#### ABOUT THIS EXERCISE
Word for word, restate the lines of the listing below from the line with "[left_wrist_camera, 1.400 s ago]" through the line with "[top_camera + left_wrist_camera", and do not include the pictures.

#### THE RECORDS
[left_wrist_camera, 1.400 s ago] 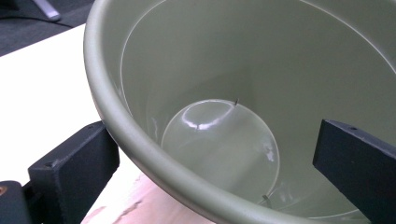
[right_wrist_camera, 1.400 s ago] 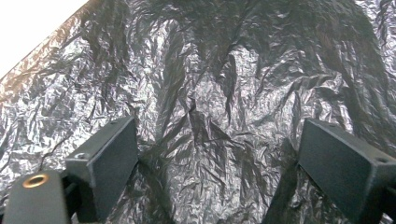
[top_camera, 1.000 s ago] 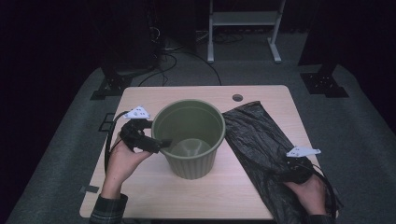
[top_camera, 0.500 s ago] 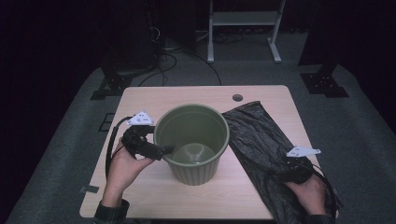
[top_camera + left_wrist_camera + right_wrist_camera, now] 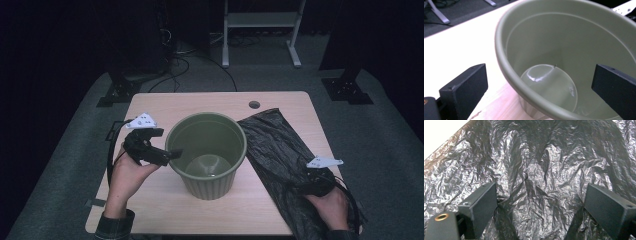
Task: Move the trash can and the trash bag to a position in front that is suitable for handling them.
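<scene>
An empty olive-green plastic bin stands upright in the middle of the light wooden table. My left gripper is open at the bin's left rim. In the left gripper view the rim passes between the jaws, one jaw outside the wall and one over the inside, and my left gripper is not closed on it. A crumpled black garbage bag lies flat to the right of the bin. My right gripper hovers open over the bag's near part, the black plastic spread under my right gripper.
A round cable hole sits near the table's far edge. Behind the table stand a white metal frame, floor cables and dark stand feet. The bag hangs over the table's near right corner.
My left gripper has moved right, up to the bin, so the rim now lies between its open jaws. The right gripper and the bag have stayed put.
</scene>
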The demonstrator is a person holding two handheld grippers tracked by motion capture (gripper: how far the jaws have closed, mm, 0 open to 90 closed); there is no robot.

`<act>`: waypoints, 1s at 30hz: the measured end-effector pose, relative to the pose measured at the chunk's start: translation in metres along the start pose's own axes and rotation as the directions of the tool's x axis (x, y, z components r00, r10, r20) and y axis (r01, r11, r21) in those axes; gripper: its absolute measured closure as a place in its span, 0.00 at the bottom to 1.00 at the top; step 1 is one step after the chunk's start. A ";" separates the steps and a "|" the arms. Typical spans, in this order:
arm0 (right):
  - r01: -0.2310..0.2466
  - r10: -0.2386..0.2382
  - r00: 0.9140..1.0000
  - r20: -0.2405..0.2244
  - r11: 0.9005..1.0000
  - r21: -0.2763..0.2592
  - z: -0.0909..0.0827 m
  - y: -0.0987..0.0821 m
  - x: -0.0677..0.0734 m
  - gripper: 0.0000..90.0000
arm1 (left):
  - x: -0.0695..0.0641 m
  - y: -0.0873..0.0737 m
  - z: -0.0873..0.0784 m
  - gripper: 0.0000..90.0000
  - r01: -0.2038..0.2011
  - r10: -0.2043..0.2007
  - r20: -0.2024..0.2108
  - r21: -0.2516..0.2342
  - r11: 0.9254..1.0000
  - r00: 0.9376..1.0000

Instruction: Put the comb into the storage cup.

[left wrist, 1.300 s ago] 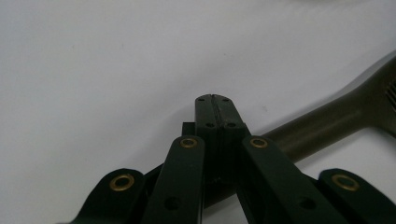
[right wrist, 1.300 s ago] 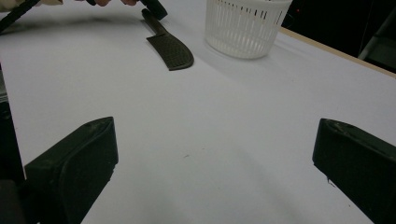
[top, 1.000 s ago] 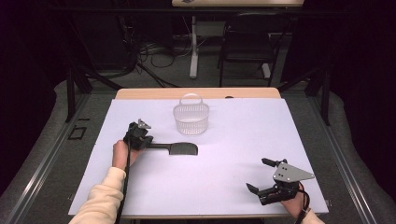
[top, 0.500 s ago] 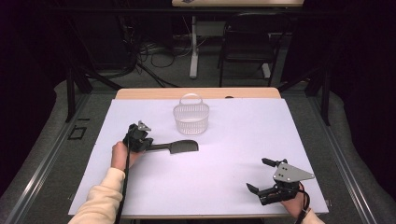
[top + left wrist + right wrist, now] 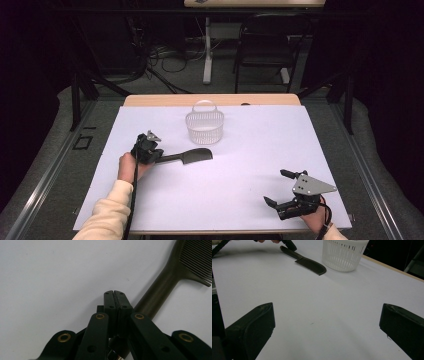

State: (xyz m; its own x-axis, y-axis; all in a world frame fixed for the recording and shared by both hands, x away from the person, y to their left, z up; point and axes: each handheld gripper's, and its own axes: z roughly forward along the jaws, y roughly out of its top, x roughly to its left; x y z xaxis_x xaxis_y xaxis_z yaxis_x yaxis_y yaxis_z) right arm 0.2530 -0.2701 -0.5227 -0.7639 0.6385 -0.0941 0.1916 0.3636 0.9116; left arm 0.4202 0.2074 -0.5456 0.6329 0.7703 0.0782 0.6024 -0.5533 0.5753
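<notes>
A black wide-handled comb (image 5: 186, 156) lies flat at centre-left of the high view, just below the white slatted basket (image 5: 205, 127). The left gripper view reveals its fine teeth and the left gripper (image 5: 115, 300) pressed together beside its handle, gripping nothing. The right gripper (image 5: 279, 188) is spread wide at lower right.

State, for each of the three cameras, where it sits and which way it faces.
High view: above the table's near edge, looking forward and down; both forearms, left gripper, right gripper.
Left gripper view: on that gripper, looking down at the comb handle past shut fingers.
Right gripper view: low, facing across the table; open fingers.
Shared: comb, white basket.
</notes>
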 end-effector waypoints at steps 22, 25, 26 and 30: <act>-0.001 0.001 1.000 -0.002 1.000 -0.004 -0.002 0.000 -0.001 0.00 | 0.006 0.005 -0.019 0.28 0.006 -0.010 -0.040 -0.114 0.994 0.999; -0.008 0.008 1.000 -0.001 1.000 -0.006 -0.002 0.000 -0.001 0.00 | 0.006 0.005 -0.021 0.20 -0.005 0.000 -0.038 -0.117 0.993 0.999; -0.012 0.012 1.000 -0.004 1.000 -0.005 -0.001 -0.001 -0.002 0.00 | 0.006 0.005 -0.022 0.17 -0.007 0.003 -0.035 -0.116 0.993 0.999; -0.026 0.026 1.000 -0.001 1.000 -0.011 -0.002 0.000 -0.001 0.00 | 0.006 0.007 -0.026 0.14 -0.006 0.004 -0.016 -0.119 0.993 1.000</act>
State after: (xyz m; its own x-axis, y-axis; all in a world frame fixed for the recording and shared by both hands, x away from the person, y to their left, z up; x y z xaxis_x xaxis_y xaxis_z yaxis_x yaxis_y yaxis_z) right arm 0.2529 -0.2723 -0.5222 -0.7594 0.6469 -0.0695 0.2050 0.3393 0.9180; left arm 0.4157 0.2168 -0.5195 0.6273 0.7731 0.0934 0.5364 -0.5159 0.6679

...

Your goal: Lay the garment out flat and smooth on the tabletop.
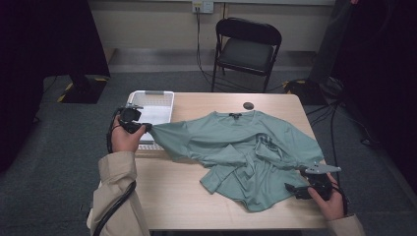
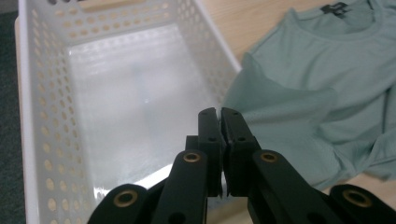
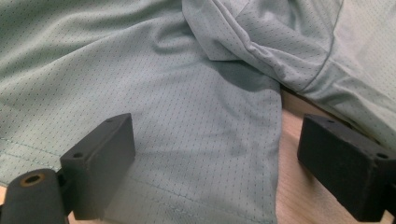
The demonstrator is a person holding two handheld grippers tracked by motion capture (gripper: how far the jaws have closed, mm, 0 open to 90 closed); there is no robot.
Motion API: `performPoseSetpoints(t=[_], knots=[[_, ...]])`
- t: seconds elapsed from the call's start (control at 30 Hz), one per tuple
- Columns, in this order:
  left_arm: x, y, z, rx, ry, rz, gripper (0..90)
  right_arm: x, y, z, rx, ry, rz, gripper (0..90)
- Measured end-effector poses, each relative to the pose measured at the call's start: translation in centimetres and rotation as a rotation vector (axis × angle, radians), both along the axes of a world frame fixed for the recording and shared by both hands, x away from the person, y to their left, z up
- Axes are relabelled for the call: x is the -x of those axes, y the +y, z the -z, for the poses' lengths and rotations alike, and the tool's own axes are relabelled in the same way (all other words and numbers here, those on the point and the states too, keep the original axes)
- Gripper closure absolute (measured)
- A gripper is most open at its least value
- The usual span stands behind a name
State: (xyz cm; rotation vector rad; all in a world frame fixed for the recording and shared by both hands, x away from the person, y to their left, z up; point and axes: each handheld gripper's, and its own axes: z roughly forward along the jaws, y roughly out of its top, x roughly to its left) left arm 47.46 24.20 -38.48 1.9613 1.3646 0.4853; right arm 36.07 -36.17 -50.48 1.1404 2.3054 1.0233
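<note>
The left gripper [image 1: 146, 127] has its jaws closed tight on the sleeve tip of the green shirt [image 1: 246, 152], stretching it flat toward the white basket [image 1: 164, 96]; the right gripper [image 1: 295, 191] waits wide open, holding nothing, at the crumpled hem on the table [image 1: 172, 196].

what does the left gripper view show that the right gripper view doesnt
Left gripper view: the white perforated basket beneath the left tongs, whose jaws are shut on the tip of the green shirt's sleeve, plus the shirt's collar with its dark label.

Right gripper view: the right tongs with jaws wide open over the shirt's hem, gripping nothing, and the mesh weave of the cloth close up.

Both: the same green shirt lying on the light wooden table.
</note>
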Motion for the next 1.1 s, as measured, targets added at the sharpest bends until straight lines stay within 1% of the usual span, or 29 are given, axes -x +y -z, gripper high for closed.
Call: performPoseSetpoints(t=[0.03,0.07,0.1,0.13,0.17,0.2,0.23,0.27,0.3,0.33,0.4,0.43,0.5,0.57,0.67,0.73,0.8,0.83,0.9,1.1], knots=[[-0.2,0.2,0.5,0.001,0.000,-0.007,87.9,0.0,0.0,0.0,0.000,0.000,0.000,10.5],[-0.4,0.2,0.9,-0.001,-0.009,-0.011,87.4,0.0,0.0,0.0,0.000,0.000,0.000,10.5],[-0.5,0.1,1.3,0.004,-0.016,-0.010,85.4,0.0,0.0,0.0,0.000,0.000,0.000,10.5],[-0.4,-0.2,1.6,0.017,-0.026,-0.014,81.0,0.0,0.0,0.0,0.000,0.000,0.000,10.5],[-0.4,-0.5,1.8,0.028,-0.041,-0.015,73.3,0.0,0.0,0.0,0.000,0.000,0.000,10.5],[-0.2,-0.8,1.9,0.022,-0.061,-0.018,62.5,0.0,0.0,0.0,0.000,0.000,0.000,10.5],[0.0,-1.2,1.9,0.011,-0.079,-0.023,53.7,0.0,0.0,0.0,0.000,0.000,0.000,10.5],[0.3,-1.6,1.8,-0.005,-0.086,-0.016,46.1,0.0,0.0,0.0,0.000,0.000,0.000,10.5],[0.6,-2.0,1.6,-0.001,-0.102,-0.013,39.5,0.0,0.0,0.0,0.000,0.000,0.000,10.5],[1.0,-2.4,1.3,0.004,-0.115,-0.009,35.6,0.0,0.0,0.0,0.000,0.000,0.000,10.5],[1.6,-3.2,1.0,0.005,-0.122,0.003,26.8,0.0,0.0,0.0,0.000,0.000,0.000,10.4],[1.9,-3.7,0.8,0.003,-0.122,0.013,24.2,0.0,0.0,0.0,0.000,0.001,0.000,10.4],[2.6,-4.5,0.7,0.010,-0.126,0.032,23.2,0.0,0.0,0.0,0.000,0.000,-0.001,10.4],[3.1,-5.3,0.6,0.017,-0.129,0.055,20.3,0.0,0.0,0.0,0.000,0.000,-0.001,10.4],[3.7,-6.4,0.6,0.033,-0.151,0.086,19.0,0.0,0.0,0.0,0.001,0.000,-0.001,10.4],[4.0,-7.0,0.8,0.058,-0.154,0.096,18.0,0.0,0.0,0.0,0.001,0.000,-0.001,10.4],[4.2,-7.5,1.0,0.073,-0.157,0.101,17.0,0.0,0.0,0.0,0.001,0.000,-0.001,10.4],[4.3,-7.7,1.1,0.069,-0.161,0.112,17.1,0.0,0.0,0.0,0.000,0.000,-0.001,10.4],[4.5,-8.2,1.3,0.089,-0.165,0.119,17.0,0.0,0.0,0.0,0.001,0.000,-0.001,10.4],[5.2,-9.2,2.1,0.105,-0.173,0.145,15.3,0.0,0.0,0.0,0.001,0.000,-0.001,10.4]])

#### TASK OUTPUT
[left_wrist_camera, 1.400 s ago] 
[right_wrist_camera, 1.400 s ago] 
[top_camera, 1.000 s ago] 
[top_camera, 0.500 s ago] 
[top_camera + left_wrist_camera + right_wrist_camera, now] 

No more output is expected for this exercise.